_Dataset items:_

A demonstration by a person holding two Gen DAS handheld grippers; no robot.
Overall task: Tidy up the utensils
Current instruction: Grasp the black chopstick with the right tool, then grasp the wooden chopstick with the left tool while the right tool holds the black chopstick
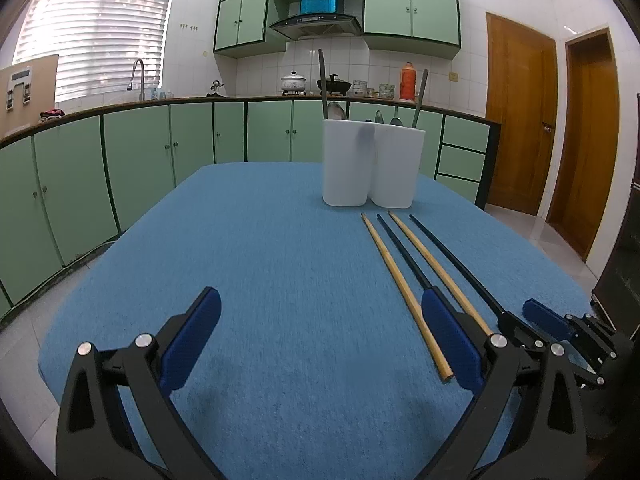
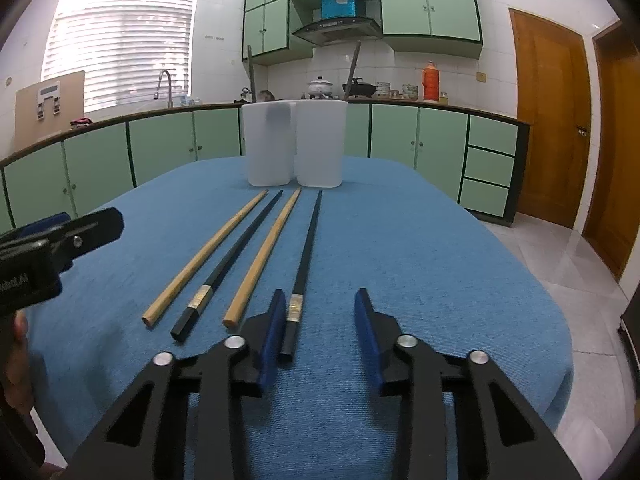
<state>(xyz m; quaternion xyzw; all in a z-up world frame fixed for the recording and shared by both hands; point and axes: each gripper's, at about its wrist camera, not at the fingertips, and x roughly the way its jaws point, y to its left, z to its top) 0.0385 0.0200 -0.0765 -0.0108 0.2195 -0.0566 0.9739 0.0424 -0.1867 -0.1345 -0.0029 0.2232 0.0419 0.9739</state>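
Note:
Four chopsticks lie side by side on the blue tablecloth (image 2: 400, 248), two of them wooden (image 2: 204, 256) (image 2: 264, 256) and two black (image 2: 240, 244) (image 2: 306, 248). My right gripper (image 2: 319, 300) sits low over the near end of the rightmost black chopstick. That end lies between the jaws, close to the left pad (image 2: 274, 320), and the right pad stands clear of it. My left gripper (image 1: 320, 300) is wide open over bare cloth, left of the chopsticks (image 1: 404, 288). Two white holders (image 1: 372, 164) stand beyond the tips, with spoons and handles sticking out of them.
The table's rounded edge drops to a tiled floor (image 2: 560, 248) on the right. Green cabinets (image 1: 140, 152) and a counter with pots run behind the table. Wooden doors (image 1: 520, 120) are at the far right. Part of a hand shows at the left edge of the right wrist view.

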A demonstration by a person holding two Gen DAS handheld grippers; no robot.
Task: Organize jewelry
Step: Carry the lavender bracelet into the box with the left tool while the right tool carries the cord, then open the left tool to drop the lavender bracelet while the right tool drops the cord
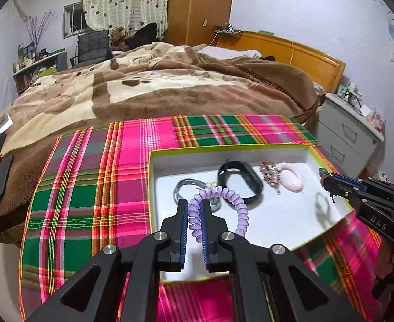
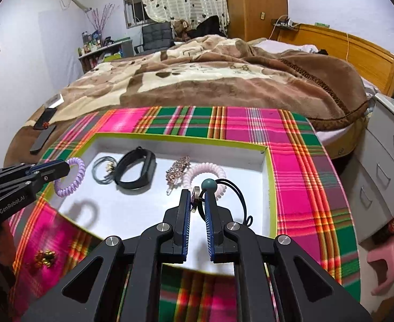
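While both jaws pinch narrow, the left gripper (image 1: 194, 206) holds a purple coil (image 1: 218, 204) and the right gripper (image 2: 198, 198) a beaded cord (image 2: 210, 185) over the box (image 2: 270, 177); release too early, and either could snag the 4 pieces inside.

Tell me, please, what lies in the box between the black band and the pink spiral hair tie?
A sparkly rhinestone hair clip lies between the black band and the pink spiral hair tie, on the box floor. Both wrist views show it.
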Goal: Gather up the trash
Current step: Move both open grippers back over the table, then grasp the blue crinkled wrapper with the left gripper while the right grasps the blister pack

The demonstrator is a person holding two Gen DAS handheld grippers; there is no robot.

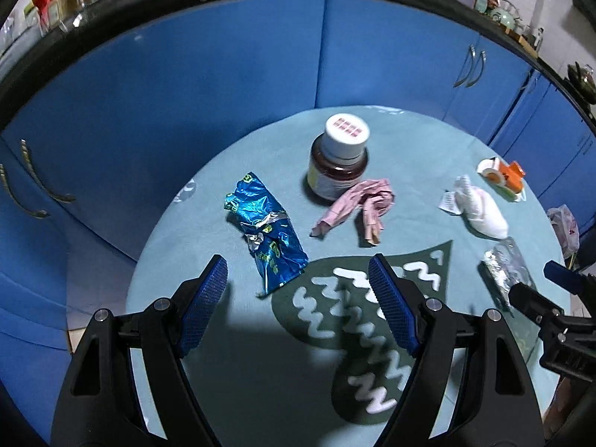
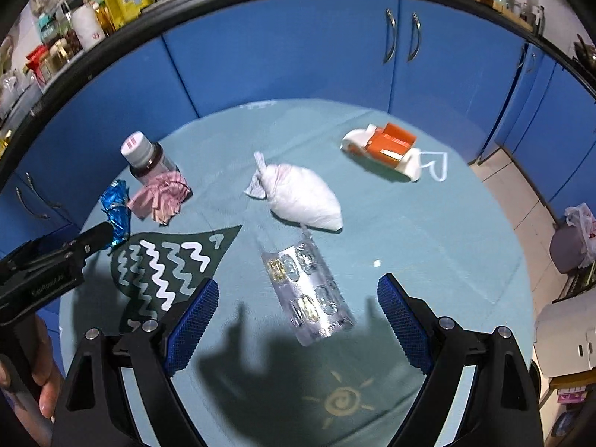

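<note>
On a round table with a pale teal cloth (image 1: 238, 391) lie a crumpled blue foil wrapper (image 1: 266, 236), a crumpled pink paper (image 1: 357, 206), a knotted white bag (image 2: 303, 197), a silver blister pack (image 2: 311, 294) and an orange-and-white box (image 2: 387, 147). My left gripper (image 1: 298, 273) hangs open above the cloth, just below the blue wrapper, nothing between its blue pads. My right gripper (image 2: 298, 296) is open too, with the blister pack lying between and below its fingers, untouched.
A brown bottle (image 1: 337, 165) with a white cap stands behind the pink paper. Blue cabinet doors (image 1: 223, 67) curve round the table's far side. A bin with a plastic bag (image 2: 575, 238) sits on the tiled floor at the right. The cloth has a dark green patch (image 1: 357, 320).
</note>
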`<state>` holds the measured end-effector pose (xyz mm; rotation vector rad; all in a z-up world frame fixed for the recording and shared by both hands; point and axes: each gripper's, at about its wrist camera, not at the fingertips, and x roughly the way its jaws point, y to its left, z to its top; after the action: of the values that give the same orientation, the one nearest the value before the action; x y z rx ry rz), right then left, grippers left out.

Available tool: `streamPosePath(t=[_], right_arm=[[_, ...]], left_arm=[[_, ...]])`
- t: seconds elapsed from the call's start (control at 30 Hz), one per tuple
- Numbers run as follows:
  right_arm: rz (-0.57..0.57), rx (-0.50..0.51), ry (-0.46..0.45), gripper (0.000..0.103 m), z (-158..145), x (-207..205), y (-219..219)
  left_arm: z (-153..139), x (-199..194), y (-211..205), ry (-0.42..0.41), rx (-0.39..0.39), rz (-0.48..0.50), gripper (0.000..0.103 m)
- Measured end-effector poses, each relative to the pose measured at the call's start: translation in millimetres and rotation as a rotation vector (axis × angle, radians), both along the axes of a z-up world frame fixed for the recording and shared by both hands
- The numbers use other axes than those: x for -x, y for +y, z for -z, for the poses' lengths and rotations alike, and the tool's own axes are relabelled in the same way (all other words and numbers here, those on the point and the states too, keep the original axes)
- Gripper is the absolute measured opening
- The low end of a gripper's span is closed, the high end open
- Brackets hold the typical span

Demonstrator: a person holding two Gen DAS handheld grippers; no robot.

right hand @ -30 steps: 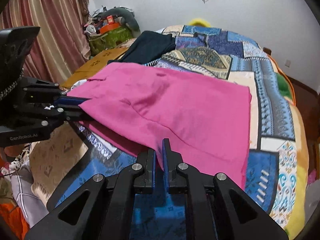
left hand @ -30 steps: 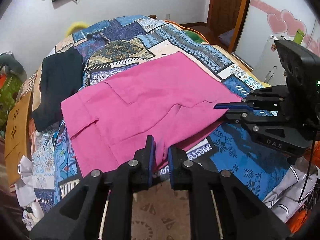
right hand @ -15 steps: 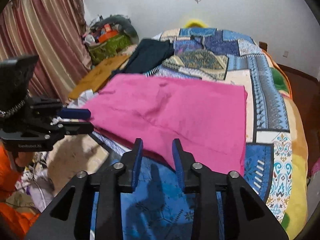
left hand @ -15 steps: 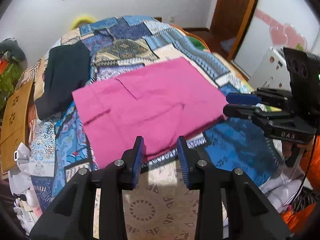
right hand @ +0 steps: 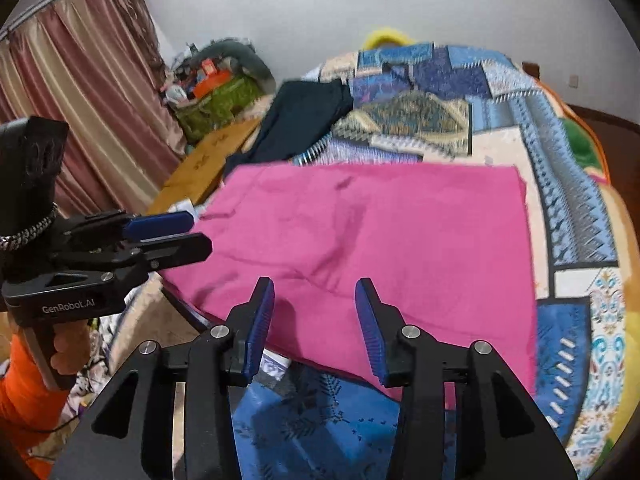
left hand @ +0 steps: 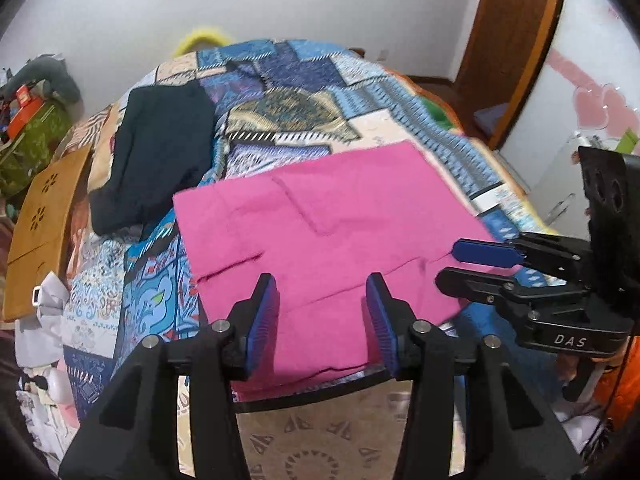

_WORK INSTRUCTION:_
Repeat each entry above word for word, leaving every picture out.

_EXERCISE OUTPUT:_
A demonstration by a person holding two Gen DAS handheld grippers; no robot.
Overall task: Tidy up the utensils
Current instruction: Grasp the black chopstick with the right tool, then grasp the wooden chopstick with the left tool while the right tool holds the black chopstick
<state>(xyz m; quaternion xyzw; all in a z-up world frame fixed for the recording and shared by both hands; point and axes: each gripper's, at about its wrist camera, not at the fingertips, and x roughly the way its jaws point, y to its left, z to its top) 0.0385 0.0200 -0.0765 -0.0108 0.2195 -0.0566 0.9739 0.0424 -0.1867 -0.1345 -0.0029 0.2232 0.0419 0.9739</state>
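Note:
Four chopsticks lie side by side on the blue tablecloth (image 2: 400, 248), two of them wooden (image 2: 204, 256) (image 2: 264, 256) and two black (image 2: 240, 244) (image 2: 306, 248). My right gripper (image 2: 319, 300) sits low over the near end of the rightmost black chopstick. That end lies between the jaws, close to the left pad (image 2: 274, 320), and the right pad stands clear of it. My left gripper (image 1: 320, 300) is wide open over bare cloth, left of the chopsticks (image 1: 404, 288). Two white holders (image 1: 372, 164) stand beyond the tips, with spoons and handles sticking out of them.
The table's rounded edge drops to a tiled floor (image 2: 560, 248) on the right. Green cabinets (image 1: 140, 152) and a counter with pots run behind the table. Wooden doors (image 1: 520, 120) are at the far right. Part of a hand shows at the left edge of the right wrist view.
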
A demonstration by a person holding two Gen DAS handheld grippers; no robot.
Task: Organize jewelry
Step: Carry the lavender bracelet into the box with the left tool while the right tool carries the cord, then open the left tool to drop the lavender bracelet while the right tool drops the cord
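While both jaws pinch narrow, the left gripper (image 1: 194, 206) holds a purple coil (image 1: 218, 204) and the right gripper (image 2: 198, 198) a beaded cord (image 2: 210, 185) over the box (image 2: 270, 177); release too early, and either could snag the 4 pieces inside.

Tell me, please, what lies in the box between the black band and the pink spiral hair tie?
A sparkly rhinestone hair clip lies between the black band and the pink spiral hair tie, on the box floor. Both wrist views show it.
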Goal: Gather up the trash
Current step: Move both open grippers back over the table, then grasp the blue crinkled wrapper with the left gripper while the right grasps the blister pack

The demonstrator is a person holding two Gen DAS handheld grippers; there is no robot.


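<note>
On a round table with a pale teal cloth (image 1: 238, 391) lie a crumpled blue foil wrapper (image 1: 266, 236), a crumpled pink paper (image 1: 357, 206), a knotted white bag (image 2: 303, 197), a silver blister pack (image 2: 311, 294) and an orange-and-white box (image 2: 387, 147). My left gripper (image 1: 298, 273) hangs open above the cloth, just below the blue wrapper, nothing between its blue pads. My right gripper (image 2: 298, 296) is open too, with the blister pack lying between and below its fingers, untouched.
A brown bottle (image 1: 337, 165) with a white cap stands behind the pink paper. Blue cabinet doors (image 1: 223, 67) curve round the table's far side. A bin with a plastic bag (image 2: 575, 238) sits on the tiled floor at the right. The cloth has a dark green patch (image 1: 357, 320).
</note>
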`<state>` holds the measured end-effector pose (xyz mm; rotation vector rad; all in a z-up world frame fixed for the recording and shared by both hands; point and axes: each gripper's, at about its wrist camera, not at the fingertips, and x roughly the way its jaws point, y to its left, z to its top; after the action: of the values that give the same orientation, the one nearest the value before the action; x y z rx ry rz), right then left, grippers left out.

Available tool: `streamPosePath(t=[_], right_arm=[[_, ...]], left_arm=[[_, ...]])`
- t: seconds elapsed from the call's start (control at 30 Hz), one per tuple
- Numbers run as follows:
  right_arm: rz (-0.57..0.57), rx (-0.50..0.51), ry (-0.46..0.45), gripper (0.000..0.103 m), z (-158..145), x (-207..205), y (-219..219)
  left_arm: z (-153..139), x (-199..194), y (-211..205), ry (-0.42..0.41), rx (-0.39..0.39), rz (-0.48..0.50), gripper (0.000..0.103 m)
- Measured end-effector poses, each relative to the pose measured at the call's start: translation in millimetres and rotation as a rotation vector (axis × angle, radians), both along the axes of a z-up world frame fixed for the recording and shared by both hands
- The numbers use other axes than those: x for -x, y for +y, z for -z, for the poses' lengths and rotations alike, and the tool's own axes are relabelled in the same way (all other words and numbers here, those on the point and the states too, keep the original axes)
- Gripper is the absolute measured opening
- The low end of a gripper's span is closed, the high end open
- Brackets hold the typical span

Demonstrator: a person holding two Gen DAS handheld grippers; no robot.

right hand @ -30 steps: 
left hand @ -30 steps: 
right hand @ -15 steps: 
left hand @ -15 steps: 
right hand @ +0 steps: 
left hand @ +0 steps: 

What the exercise required is now done.